Heat treatment for microstructure and mechanical properties improvement of powder plasma arc melted 17Cr-2Ni steel containing boron

Plasma arc melted 17Cr-2Ni steel containing boron was studied under conditions of as-deposited and heat-treated state in this paper. The deposits showed high hardness and strength. However, it contained carbides network and martensite lath which are known as a deleterious phase to both mechanical and corrosion properties of steels. Various double austenitizing treatments were performed to improve the mechanical properties of deposits. At first, to reduce the degradation caused by carbides network, the deposits were subjected to different austenitizing temperatures of 1000, 1050 and 1140 degrees C during the homogenizing treatment. Homogenizing at 1140 degrees C was selected due to significant dissolution of carbides network and intragranular large size carbides (>2 um). Second, to reduce the influence of martensite lath on the mechanical properties, the samples were subjected to isothermal quenching (IQ) and tempering at 420 degrees C for 60 min following the double austenitizing treatment, which were referred to as IQ1140 and T1140, respectively. Different from the microstructure of tempered martensite lath structure of the T1140, the microstructure of pearlite with carbide particles size less than 500 nm was found in IQ1140, which was verified to improve the tensile strength and ductility of steels from 1486 MPa and 0.5% to 1708 MPa and 3.8%, respectively.
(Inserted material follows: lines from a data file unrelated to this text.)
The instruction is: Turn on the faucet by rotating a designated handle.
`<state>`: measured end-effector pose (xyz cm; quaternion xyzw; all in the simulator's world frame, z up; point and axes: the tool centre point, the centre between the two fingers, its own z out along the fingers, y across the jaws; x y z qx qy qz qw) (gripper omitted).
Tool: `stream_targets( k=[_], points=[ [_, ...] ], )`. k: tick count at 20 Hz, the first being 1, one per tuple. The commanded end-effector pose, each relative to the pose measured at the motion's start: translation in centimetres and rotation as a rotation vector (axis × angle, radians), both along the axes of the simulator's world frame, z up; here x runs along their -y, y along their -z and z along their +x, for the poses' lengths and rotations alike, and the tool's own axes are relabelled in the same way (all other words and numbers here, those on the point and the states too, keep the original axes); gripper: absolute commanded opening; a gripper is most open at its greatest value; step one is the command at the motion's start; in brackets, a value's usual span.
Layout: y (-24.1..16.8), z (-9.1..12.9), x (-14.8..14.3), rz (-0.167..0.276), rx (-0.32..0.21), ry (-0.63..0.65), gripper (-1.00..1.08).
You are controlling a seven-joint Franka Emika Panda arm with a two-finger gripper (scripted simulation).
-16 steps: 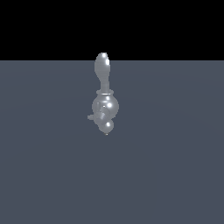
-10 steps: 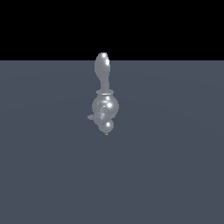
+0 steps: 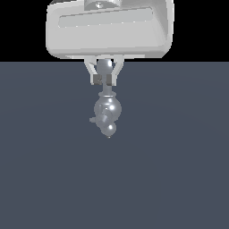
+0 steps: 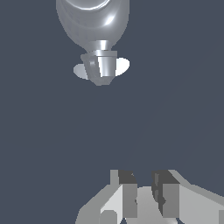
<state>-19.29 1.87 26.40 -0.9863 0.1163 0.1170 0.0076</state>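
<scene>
Two-fingered gripper (image 3: 102, 79) above the faucet (image 3: 108, 108), with its broad white-grey housing (image 3: 108, 29) across the upper part of the exterior view and looking far larger there than the faucet. Fingers (image 3: 95, 74) reaching down on either side of the faucet's teardrop top (image 3: 104, 66), dark pads level with the narrow neck under it, as that view lines them up. Cannot tell from that view alone whether the pads touch the chrome.

Jaws parted only narrowly. Nothing between the fingertips (image 4: 127, 192) in the wrist view; the faucet well apart from them there, with bare floor between. No grip on the faucet shown.

Faucet upright on the flat grey floor (image 3: 179, 156), directly under the gripper in the exterior view. Shiny chrome throughout: round bulbous body in the middle, smaller ball (image 3: 108, 129) just below it and touching it, short side stub (image 3: 93, 119) sticking out from the body toward the exterior view's left.

From the wrist view, only part of the faucet visible: a large chrome bulb cut off by the picture's edge and a short tapered piece (image 4: 101, 65) pointing away from it. Pale oval patch (image 4: 122, 66) right beside that piece; cannot tell what.

Black backdrop (image 3: 22, 27) behind the housing, above the faucet's level.
</scene>
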Motion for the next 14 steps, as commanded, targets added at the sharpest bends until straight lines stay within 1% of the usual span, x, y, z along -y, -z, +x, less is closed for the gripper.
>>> stream_targets(
  k=[1,2,3,4,5,6,7,8,9,10,11,12,13,14],
  points=[
    [0.8,3.3,0.0,-0.027,0.048,0.018,0.06],
    [2.4,3.8,2.3,-0.068,0.043,0.078,0.35],
    [4.2,3.7,2.5,-0.085,0.031,0.111,0.53],
    [5.5,3.7,0.3,-0.098,0.020,0.026,0.66],
    [7.2,3.8,0.3,-0.065,0.012,0.120,0.81],
    [7.2,3.7,1.8,-0.054,0.010,0.152,0.81],
    [6.5,6.8,0.2,-0.099,0.057,0.076,-0.05],
    [6.3,6.6,-0.5,-0.106,0.065,0.063,-0.05],
    [7.8,7.0,-1.0,-0.126,0.076,0.045,0.55],
    [9.0,7.5,0.6,-0.117,0.068,0.145,0.23],
    [9.0,7.4,2.7,-0.113,0.064,0.191,0.23],
    [9.6,12.4,5.4,-0.109,0.090,0.094,-0.24],
    [8.9,10.8,1.9,-0.104,0.116,-0.003,-0.24],
    [10.0,8.4,-5.7,-0.055,0.107,-0.090,0.66]
  ],
)
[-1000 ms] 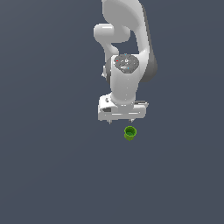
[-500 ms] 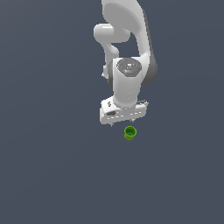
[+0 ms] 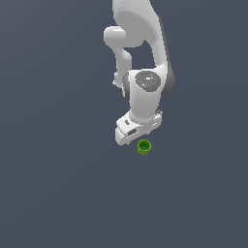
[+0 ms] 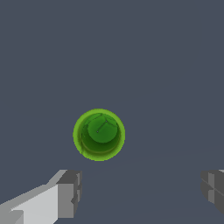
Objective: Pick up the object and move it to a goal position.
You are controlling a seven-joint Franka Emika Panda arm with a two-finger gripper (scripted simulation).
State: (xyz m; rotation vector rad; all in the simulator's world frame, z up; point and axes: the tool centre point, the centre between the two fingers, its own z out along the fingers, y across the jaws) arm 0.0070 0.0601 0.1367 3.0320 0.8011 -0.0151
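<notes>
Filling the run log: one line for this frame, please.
phase: approach | gripper: open, above floor, holding nothing | green cup: upright, not between fingers | grasp: not yet

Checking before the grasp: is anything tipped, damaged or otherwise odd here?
Nothing stands out. The green cup stands upright, mouth up, intact on the plain grey floor. The open gripper is not touching it; the cup is not between the fingers.
</notes>
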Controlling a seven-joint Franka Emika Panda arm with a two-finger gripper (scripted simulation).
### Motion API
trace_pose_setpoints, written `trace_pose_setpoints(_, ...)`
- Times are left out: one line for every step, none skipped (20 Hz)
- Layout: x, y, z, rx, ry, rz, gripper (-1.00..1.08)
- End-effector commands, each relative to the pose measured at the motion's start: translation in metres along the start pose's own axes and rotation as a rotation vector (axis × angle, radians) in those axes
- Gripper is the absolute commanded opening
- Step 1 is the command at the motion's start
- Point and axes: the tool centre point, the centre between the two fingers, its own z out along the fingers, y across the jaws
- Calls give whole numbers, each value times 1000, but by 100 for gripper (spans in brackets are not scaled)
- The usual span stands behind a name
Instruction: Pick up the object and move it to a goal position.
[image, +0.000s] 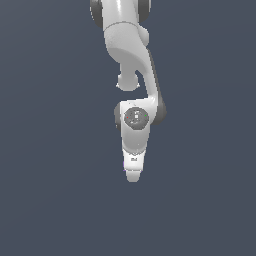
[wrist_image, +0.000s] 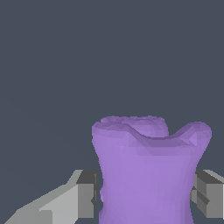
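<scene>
Your fingers (wrist_image: 85, 199) sit one on each side of the purple object (wrist_image: 148, 175), pads against its flanks, so they are pinching it. In the wrist view the object fills the lower middle of the frame between them. In the exterior view the arm (image: 131, 60) hangs down the centre, and the gripper (image: 132, 172) hides all but a faint purple sliver at its edge.
</scene>
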Motion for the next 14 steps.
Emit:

In addition, MX-type nanoprecipitate were found in the ferrite matrix of heat-treated steels. The deposits heat-treated by IQ1140 process was proved to have comprehensive high hardness, high strength and a certain ductility, with an improvement of 11%, 15% and 660% to the ones of deposits, respectively.

Automated summary

This study investigated the performance of boron-containing 17Cr-2Ni steel melted by plasma arc under as-deposited and heat-treated conditions, with various double austenitizing treatments conducted to improve mechanical properties. The results demonstrated significant improvements in hardness, strength, and ductility of the deposits through different treatments, showcasing the potential for enhancing the overall performance of the steel.